Hal tersebut juga merupakan hal bertolak belakang dengan moral. Apalagi Muluk
mengajak 2 temannya, Syamsul dan Pipit, untuk ikut ambil bagian dari karyanya.
Suatu hal yang mustahil kebaikan berjalan dengan kekeliruan.
Namun
dari penggalan kisah tersebut, suatu makna yang diberikan adalah bahwa kalau
kita hidup, apapun keadaan kita, akan jauh lebih berguna bila kita bisa berguna
bagi orang lain. Sungguh ironi melihat kenyataan bahwa koruptor sebagai
pencopet terhormat memiliki nilai lebih baik di mata para aparat penegak hukum
dan keadilan negara, ketimbang pencopet dan pedagang asongan yang katanya
mengganggu kelancaran lalu lintas. Padahal seharusnya sama saja. Bedanya, kalau
pencopet dan pedagang asongan mengganggu lalu lintas dan kenyamanan publik,
sementara koruptor mengganggu lalu lintas perekonomian negara.
Sebenarnya
cukup kritis meihat kenyataan tersebut. Pemerintah yang bersikap seolah
pencopet-pencopet serta pedagang asongan (yang notabene mencari uang dengan
cara yang halal) menempati satu poin lebih buruk di dunia politik ketimbang
koruptor, bersikap seolah segalanya baik-baik saja. Film ini memberikan nilai
tersendiri bahwa memang kehidupan politik dan sosial negara ini sedang
terpuruk. Namun alangkah lebih indah bila kita mengisi keadaan ini dengan suatu
hal yang berguna untuk orang lain.
Akhir
cerita ini memang sengaja dibuat menggantung namun tetap berkesan.
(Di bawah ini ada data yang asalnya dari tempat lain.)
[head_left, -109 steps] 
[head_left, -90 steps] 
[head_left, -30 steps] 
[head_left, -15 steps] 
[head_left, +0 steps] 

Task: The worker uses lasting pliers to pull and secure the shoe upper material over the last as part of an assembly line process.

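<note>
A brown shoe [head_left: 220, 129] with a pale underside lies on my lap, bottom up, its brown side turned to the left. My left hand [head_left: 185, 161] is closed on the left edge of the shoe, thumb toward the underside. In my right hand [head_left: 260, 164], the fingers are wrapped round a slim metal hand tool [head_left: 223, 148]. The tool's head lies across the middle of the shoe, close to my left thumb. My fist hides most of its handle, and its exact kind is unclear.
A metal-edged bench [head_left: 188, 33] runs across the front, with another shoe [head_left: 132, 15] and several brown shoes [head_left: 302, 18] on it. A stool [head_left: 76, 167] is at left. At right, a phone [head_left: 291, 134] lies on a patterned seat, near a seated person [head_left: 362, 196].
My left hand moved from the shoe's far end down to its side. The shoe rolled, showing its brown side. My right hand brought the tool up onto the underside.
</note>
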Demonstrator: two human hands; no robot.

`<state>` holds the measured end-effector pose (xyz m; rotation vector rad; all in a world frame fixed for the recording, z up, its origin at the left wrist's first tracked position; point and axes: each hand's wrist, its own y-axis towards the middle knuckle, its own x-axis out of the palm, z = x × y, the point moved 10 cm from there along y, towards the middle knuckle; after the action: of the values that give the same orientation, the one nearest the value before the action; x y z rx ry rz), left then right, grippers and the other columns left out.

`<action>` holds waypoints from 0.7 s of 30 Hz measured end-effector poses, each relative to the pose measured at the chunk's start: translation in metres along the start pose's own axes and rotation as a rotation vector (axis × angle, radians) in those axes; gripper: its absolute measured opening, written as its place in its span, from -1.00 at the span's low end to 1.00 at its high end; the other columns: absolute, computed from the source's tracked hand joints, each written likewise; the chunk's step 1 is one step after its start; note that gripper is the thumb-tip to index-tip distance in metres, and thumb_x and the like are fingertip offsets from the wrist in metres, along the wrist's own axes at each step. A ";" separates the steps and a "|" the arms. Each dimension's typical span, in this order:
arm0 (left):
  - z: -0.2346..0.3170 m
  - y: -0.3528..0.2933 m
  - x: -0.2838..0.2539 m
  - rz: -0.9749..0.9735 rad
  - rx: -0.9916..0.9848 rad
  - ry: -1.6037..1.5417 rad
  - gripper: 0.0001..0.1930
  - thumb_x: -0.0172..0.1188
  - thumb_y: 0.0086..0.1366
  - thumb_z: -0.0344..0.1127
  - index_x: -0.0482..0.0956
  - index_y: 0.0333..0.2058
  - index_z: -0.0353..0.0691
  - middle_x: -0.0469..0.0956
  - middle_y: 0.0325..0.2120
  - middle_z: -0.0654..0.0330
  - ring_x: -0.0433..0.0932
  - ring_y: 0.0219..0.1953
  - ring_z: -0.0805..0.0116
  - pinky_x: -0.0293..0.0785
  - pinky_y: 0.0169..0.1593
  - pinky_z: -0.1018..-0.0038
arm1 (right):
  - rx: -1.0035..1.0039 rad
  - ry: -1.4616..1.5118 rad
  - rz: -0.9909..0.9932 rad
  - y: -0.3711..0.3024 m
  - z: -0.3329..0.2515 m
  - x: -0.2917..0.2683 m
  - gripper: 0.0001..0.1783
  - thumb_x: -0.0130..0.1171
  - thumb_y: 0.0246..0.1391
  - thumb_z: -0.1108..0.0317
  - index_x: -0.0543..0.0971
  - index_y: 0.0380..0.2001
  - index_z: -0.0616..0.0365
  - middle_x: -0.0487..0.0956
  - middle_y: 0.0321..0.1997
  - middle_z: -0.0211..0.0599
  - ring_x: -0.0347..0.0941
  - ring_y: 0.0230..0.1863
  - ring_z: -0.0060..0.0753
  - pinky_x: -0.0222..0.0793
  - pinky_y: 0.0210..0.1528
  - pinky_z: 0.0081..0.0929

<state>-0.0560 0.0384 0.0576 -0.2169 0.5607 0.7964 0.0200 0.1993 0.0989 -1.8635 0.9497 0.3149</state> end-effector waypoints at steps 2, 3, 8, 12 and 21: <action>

Pengorbanan
seorang Muluk agar adik-adik pencopet yang telah mau bekerja sebagai pedagang
asongan tidak tertangkap Satpol PP memberi nilai tambah tersndiri bahwa memang
kita harus bisa berguna bagi orang lain.
Klik link ini untuk melihat movie trailer "Alangkah Lucunya (Negeri Ini)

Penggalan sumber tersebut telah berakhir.